■ WORK TO BE COMPLETED
Restate word for word the lines of the material below, from the line with "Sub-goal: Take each" to the line with "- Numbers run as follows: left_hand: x", both lines included, and no others.

--------------------

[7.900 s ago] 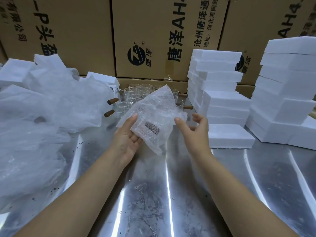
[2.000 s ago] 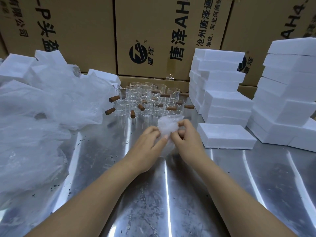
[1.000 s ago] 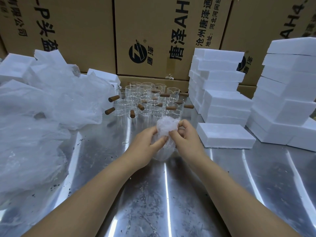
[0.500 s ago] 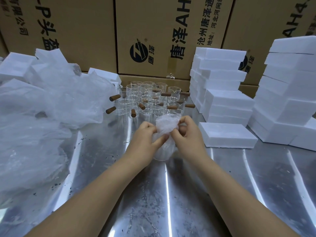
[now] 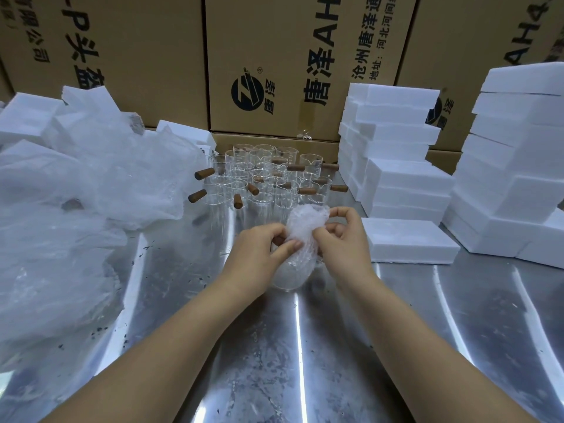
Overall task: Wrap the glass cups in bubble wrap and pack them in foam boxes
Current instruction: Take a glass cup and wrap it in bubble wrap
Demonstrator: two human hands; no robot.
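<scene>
Hands: left (image 5: 254,251), right (image 5: 341,239) | pinching bubble wrap (image 5: 305,222) | cup (image 5: 293,271) inside

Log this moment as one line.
stage: wrapping | left hand: pinches bubble wrap | right hand: pinches bubble wrap | glass cup: inside wrap, on table | foam box: beside, untouched

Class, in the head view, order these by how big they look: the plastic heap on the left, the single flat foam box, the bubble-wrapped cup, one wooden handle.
1. plastic heap
2. foam box
3. bubble-wrapped cup, partly covered
4. wooden handle
</scene>
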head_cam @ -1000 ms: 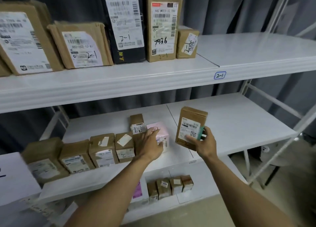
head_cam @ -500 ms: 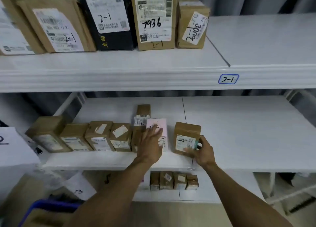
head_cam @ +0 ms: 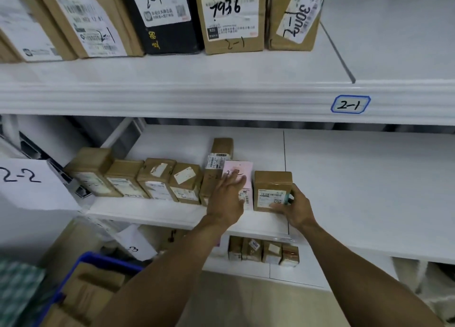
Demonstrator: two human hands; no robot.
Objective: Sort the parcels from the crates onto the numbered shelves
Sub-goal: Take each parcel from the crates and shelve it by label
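A right hand [head_cam: 296,208] grips a brown box [head_cam: 272,191] standing on the middle shelf [head_cam: 357,179], at the right end of a row of parcels and just beside a pink box [head_cam: 240,171]. The left hand [head_cam: 227,198] presses flat, fingers straight, against that pink box. Parcels line three white shelves; the top one carries a label [head_cam: 350,104] reading 2-1. A blue crate [head_cam: 105,260] at lower left holds more cardboard, so sorting looks unfinished. A paper sign [head_cam: 19,177] reads 2-2. The floor [head_cam: 246,302] is beige.
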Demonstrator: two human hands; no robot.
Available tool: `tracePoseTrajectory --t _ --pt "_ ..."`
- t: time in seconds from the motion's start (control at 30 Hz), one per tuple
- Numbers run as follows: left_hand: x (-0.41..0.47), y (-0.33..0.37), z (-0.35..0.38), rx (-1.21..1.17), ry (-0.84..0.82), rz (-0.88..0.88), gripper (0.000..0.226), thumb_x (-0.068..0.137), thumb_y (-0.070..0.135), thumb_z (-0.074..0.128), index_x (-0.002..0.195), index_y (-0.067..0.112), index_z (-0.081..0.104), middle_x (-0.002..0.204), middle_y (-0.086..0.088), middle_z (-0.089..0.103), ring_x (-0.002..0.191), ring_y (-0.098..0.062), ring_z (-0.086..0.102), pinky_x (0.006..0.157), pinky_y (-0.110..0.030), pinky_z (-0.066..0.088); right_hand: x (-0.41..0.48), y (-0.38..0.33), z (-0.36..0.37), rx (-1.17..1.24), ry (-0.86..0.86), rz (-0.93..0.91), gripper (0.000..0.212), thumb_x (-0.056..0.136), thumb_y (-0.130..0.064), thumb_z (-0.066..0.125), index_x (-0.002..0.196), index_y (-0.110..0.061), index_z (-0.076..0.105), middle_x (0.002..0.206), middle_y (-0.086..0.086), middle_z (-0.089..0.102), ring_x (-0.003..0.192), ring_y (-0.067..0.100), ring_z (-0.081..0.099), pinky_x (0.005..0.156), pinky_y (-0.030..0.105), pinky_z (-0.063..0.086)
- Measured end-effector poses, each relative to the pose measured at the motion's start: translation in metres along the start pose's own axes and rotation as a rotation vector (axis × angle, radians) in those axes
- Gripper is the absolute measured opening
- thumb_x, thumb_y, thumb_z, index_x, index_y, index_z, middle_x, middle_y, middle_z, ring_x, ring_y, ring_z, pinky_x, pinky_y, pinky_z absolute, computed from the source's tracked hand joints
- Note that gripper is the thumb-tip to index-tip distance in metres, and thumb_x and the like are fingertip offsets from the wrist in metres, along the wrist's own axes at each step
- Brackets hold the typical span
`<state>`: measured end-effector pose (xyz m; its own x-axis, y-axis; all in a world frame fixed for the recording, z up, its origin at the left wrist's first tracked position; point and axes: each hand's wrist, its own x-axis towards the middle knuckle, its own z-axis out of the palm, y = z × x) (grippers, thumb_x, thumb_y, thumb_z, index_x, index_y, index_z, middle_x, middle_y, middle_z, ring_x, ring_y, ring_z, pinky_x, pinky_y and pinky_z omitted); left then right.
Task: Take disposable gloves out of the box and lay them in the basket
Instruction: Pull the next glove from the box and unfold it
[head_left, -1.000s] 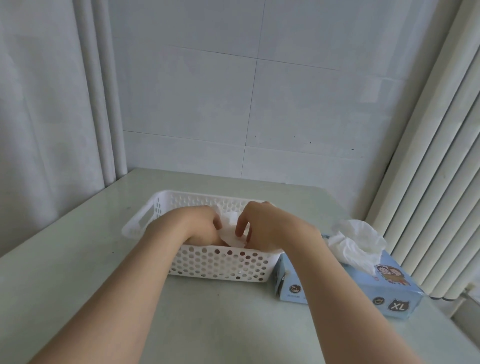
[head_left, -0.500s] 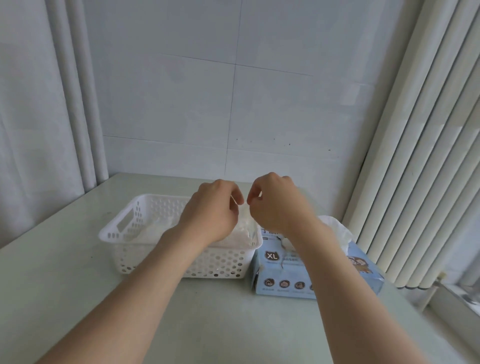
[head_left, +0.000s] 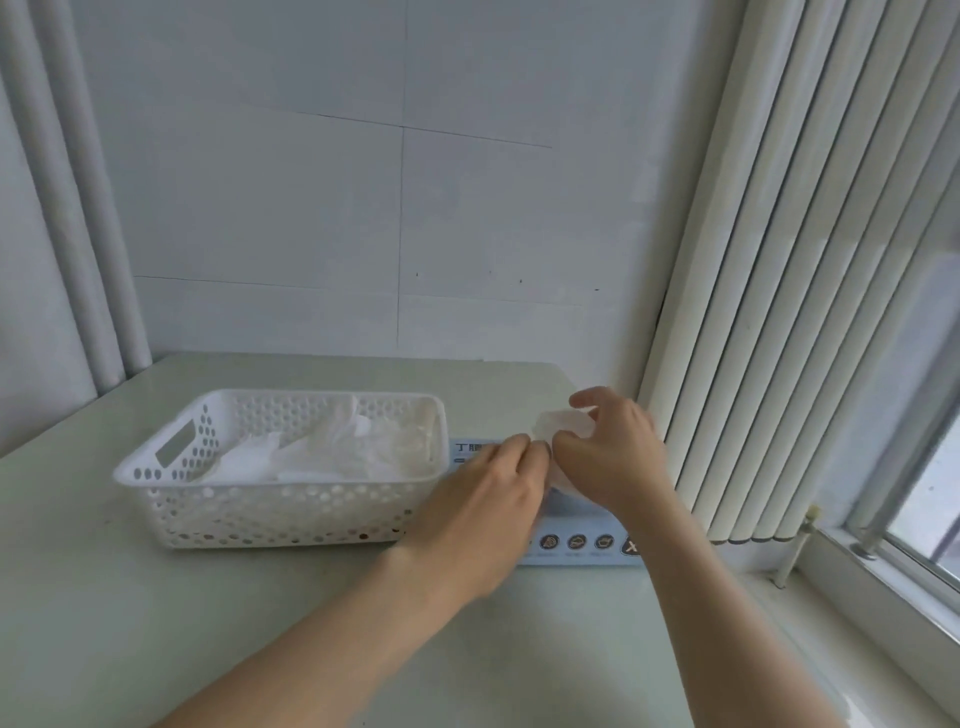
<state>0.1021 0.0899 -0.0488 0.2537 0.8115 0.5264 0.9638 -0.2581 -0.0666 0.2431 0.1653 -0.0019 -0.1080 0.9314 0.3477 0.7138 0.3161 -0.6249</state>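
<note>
A white perforated basket (head_left: 171, 514) stands on the table with several translucent white gloves (head_left: 317, 457) lying inside it. Right of it lies the light blue glove box (head_left: 576, 545), mostly hidden under my hands. My left hand (head_left: 488, 499) and my right hand (head_left: 613, 457) are both over the box top. Their fingertips meet at a crumpled white glove (head_left: 563, 423) that sticks up from the box. Both hands pinch this glove.
The pale green table (head_left: 156, 623) meets a tiled wall at the back. Vertical white blind slats (head_left: 769, 312) hang close on the right of the box. A window sill (head_left: 883, 587) runs along the right edge. A curtain hangs at the far left.
Both hands left the basket, rose, then moved right onto the glove box. A glove stays in the basket. The camera view swung right.
</note>
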Motion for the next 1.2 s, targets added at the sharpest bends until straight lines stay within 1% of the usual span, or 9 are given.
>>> tracePoseTrajectory --t 0.1,0.17,0.27,0.4,0.73,0.87,1.03,1.1,1.2 --pt "-0.005 0.002 0.012 -0.008 0.027 -0.029 0.049 0.106 0.044 0.032 0.141 0.016 0.051 0.140 -0.003 0.061 0.122 -0.022 0.063 0.100 -0.035 0.055 0.003 0.012 0.002 0.105 0.047 0.018 0.018 0.094 -0.024 0.061 0.105 -0.022 0.075 0.090 -0.009 0.071 0.099 0.020 0.063 0.070 0.026 0.047" --pt "-0.007 0.003 0.018 0.034 0.006 -0.041 0.056 0.102 0.051 0.029 0.143 0.019 0.051 0.141 -0.001 0.062 0.124 -0.022 0.063 0.100 -0.037 0.054 0.006 0.020 0.001 0.173 0.099 -0.009 0.016 0.098 -0.026 0.063 0.093 -0.022 0.078 0.077 -0.013 0.071 0.086 0.015 0.068 0.062 0.021 0.047" --pt "-0.010 0.002 0.025 0.052 -0.032 -0.057 0.060 0.101 0.056 0.029 0.141 0.019 0.054 0.132 0.000 0.067 0.119 -0.022 0.064 0.099 -0.039 0.053 0.009 0.027 0.001 0.255 0.165 -0.055 0.016 0.100 -0.028 0.067 0.101 -0.022 0.082 0.079 -0.015 0.072 0.076 0.004 0.067 0.068 0.026 0.055" --pt "-0.012 0.003 0.030 0.091 -0.041 -0.066 0.062 0.101 0.059 0.029 0.138 0.018 0.059 0.123 0.000 0.068 0.114 -0.024 0.062 0.097 -0.040 0.051 0.013 0.033 0.003 0.358 0.313 -0.122 0.020 0.102 -0.031 0.066 0.092 -0.023 0.082 0.067 -0.006 0.071 0.066 0.013 0.064 0.068 0.031 0.053" --pt "-0.009 0.006 0.020 0.121 -0.158 -0.111 0.067 0.103 0.060 0.014 0.142 0.022 0.052 0.142 0.003 0.047 0.124 -0.025 0.044 0.099 -0.038 0.040 -0.001 0.006 0.000 0.548 0.454 -0.336 0.024 0.110 -0.032 0.056 0.111 -0.024 0.079 0.099 -0.005 0.066 0.089 0.015 0.066 0.072 0.036 0.055" --pt "-0.007 0.005 0.014 0.067 -0.213 -0.138 0.073 0.099 0.065 0.007 0.144 0.024 0.048 0.139 0.005 0.046 0.125 -0.022 0.040 0.103 -0.035 0.038 -0.006 0.000 0.001 0.519 0.455 -0.393 0.027 0.111 -0.029 0.053 0.117 -0.025 0.079 0.098 -0.005 0.066 0.087 0.011 0.063 0.073 0.026 0.050" --pt "0.003 0.004 0.000 -0.421 0.045 -0.328 0.041 0.109 0.043 0.035 0.132 0.021 0.061 0.128 0.003 0.061 0.125 -0.021 0.052 0.103 -0.028 0.039 -0.010 -0.003 0.001 0.483 0.491 -0.422 0.021 0.108 -0.027 0.062 0.116 -0.024 0.081 0.088 -0.005 0.061 0.081 0.007 0.059 0.074 0.010 0.039" --pt "0.010 0.002 -0.014 -0.647 0.177 -0.413 0.039 0.111 0.038 0.039 0.135 0.023 0.066 0.133 0.007 0.066 0.128 -0.014 0.057 0.108 -0.028 0.042 -0.011 -0.005 0.003 0.477 0.520 -0.450 0.018 0.105 -0.025 0.067 0.113 -0.021 0.082 0.087 -0.003 0.061 0.079 0.007 0.059 0.074 0.010 0.040" --pt "0.018 0.001 -0.045 -1.178 0.202 -0.510 0.049 0.111 0.055 0.033 0.113 0.031 0.076 0.112 0.010 0.077 0.110 -0.011 0.070 0.104 -0.041 0.052 -0.012 -0.006 0.007 0.424 0.537 -0.573 0.013 0.102 -0.019 0.072 0.109 -0.016 0.082 0.088 0.000 0.064 0.080 0.012 0.062 0.073 0.021 0.048"
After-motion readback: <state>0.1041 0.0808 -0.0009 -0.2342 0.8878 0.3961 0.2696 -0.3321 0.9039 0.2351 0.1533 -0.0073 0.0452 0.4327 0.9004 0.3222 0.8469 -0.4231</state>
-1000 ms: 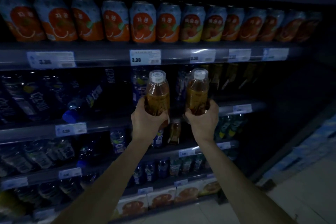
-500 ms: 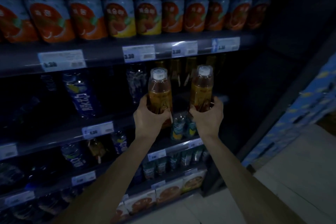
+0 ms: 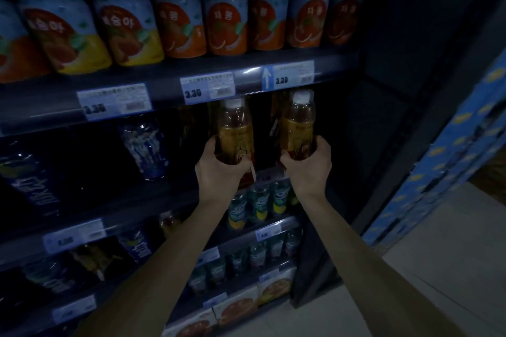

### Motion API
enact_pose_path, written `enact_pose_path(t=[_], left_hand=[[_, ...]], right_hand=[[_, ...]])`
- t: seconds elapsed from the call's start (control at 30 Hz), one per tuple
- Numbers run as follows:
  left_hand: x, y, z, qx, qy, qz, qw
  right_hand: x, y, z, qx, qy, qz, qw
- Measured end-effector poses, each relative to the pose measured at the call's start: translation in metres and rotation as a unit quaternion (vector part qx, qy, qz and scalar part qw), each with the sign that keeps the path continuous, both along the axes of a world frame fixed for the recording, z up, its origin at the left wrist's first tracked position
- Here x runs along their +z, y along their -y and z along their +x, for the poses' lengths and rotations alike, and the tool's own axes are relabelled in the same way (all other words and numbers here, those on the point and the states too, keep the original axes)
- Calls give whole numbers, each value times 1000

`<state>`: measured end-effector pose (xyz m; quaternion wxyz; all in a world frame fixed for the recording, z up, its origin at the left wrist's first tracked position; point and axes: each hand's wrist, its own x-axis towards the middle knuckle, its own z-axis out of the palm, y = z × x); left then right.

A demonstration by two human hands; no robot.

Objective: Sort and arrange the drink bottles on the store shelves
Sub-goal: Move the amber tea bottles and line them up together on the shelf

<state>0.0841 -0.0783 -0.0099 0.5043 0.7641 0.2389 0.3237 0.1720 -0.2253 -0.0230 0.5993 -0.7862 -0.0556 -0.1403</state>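
Note:
I hold two amber tea bottles with white caps upright, side by side, in front of the second shelf's right end. My left hand (image 3: 219,172) grips the base of the left tea bottle (image 3: 235,131). The right tea bottle (image 3: 297,126) is gripped low down by my right hand (image 3: 308,169). Both caps reach just under the price rail (image 3: 246,82) of the shelf above. More amber bottles stand dimly in the dark behind them.
Orange and yellow juice cans (image 3: 227,19) fill the top shelf. A clear water bottle (image 3: 145,145) and dark blue bottles (image 3: 32,180) stand left on the second shelf. Small green bottles (image 3: 260,202) sit below. Blue cartons (image 3: 449,150) are stacked at right beside pale floor (image 3: 438,268).
My view has shifted right along the shelves and closer. Both hands have carried the two bottles to the shelf's right end, up under the price rail.

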Motion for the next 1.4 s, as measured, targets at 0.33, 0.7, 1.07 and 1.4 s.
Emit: enact_pose_path(t=[0.33,0.7,1.07,1.4], left_hand=[[6,13,53,-10,24,7,1000],[-12,12,82,49,38,-49,997],[-17,15,89,15,60,-13,998],[-42,7,69,-11,6,-11,1000]], right_hand=[[12,2,41,-5,42,-9,999],[-3,-24,62,1,41,-2,999],[-20,-40,62,11,50,17,999],[-37,-21,55,23,60,-37,997]])
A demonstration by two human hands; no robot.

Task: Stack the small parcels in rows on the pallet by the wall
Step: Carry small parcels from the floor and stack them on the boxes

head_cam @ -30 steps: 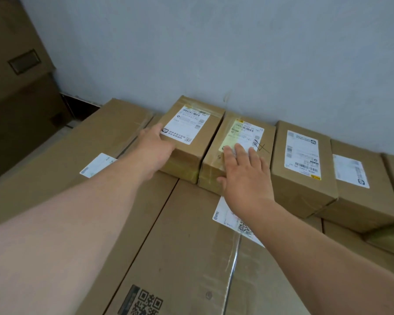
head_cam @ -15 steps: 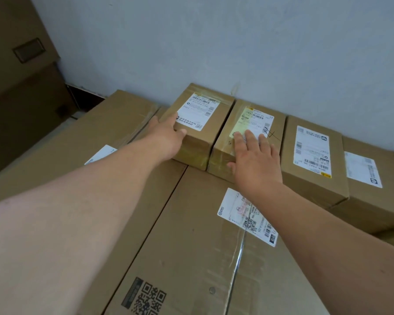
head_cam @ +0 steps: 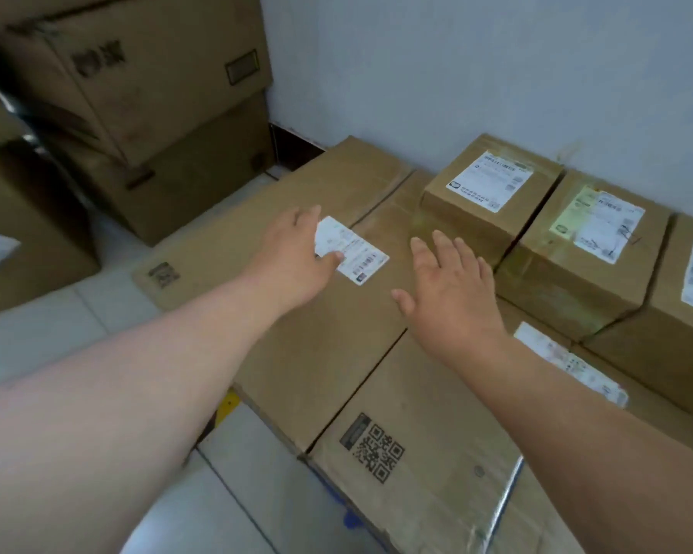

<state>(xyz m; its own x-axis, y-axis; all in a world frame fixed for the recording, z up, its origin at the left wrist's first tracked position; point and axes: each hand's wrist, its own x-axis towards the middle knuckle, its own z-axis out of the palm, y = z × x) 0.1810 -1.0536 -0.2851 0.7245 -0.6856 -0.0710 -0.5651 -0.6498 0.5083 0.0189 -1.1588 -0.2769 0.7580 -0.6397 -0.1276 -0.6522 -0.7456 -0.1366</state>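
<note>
A row of small brown cardboard parcels is seen in the upper right of the frame, set against the pale blue-grey wall (head_cam: 457, 74). The leftmost small parcel (head_cam: 465, 221), topped with a white shipping label, is placed side to side against the second small parcel (head_cam: 577, 281), which bears a yellow-green and white label. A third small parcel (head_cam: 673, 265) is cut off by the right edge. All three are carried on large flat brown cartons, and the pallet cannot be made out beneath them.

The left hand (head_cam: 293, 253) is held at the centre of the frame over the long flat brown carton (head_cam: 329, 353), partly covering that carton's white barcode label (head_cam: 361, 257). Its fingers (head_cam: 311, 217) are loosely extended and nothing is gripped; whether the label is touched cannot be told.

The right hand (head_cam: 453, 297) is held palm down just to the right of it, in front of the leftmost small parcel and near its lower front edge, with a gap visible between them. Its fingers are spread straight and nothing is held.

In the lower centre a second flat brown carton (head_cam: 429, 393) is laid beside the first, printed with a black QR code (head_cam: 377, 449) and marked by a white label (head_cam: 569, 361) that is partly hidden by the right forearm.

In the upper left a stack of large brown cartons (head_cam: 145, 74) is seen, standing on the pale tiled floor (head_cam: 57, 333).
</note>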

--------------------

■ RESPONSE BELOW
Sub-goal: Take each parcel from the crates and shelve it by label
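A right hand [head_cam: 296,208] grips a brown box [head_cam: 272,191] standing on the middle shelf [head_cam: 357,179], at the right end of a row of parcels and just beside a pink box [head_cam: 240,171]. The left hand [head_cam: 227,198] presses flat, fingers straight, against that pink box. Parcels line three white shelves; the top one carries a label [head_cam: 350,104] reading 2-1. A blue crate [head_cam: 105,260] at lower left holds more cardboard, so sorting looks unfinished. A paper sign [head_cam: 19,177] reads 2-2. The floor [head_cam: 246,302] is beige.
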Demonstrator: two human hands; no robot.
Available tool: `tracePoseTrajectory --t _ --pt "_ ..."`
- t: time in seconds from the motion's start (control at 30 Hz), one per tuple
- Numbers run as follows: left_hand: x (-0.41..0.47), y (-0.33..0.37), z (-0.35..0.38), rx (-1.21..1.17), ry (-0.84..0.82), rz (-0.88..0.88), gripper (0.000..0.226), thumb_x (-0.068..0.137), thumb_y (-0.070..0.135), thumb_z (-0.074..0.128), index_x (-0.002..0.195), index_y (-0.067..0.112), index_z (-0.081..0.104), middle_x (-0.002..0.204), middle_y (-0.086..0.088), middle_z (-0.089..0.103), ring_x (-0.002..0.191), ring_y (-0.098..0.062), ring_z (-0.086..0.102), pinky_x (0.006..0.157), pinky_y (-0.110..0.030), pinky_z (-0.066..0.088); right_hand: x (-0.41..0.48), y (-0.38..0.33), z (-0.36..0.37), rx (-1.17..1.24), ry (-0.86..0.86), rz (-0.93..0.91), gripper (0.000..0.212), thumb_x (-0.056..0.136), thumb_y (-0.130..0.064), thumb_z (-0.066..0.125), index_x (-0.002..0.196), index_y (-0.110..0.061), index_z (-0.076..0.105), middle_x (0.002..0.206), middle_y (-0.086..0.086), middle_z (-0.089..0.102), ring_x (-0.003..0.192), ring_y (-0.067..0.100), ring_z (-0.081..0.099), pinky_x (0.005..0.156), pinky_y (-0.030..0.105), pinky_z (-0.063..0.086)

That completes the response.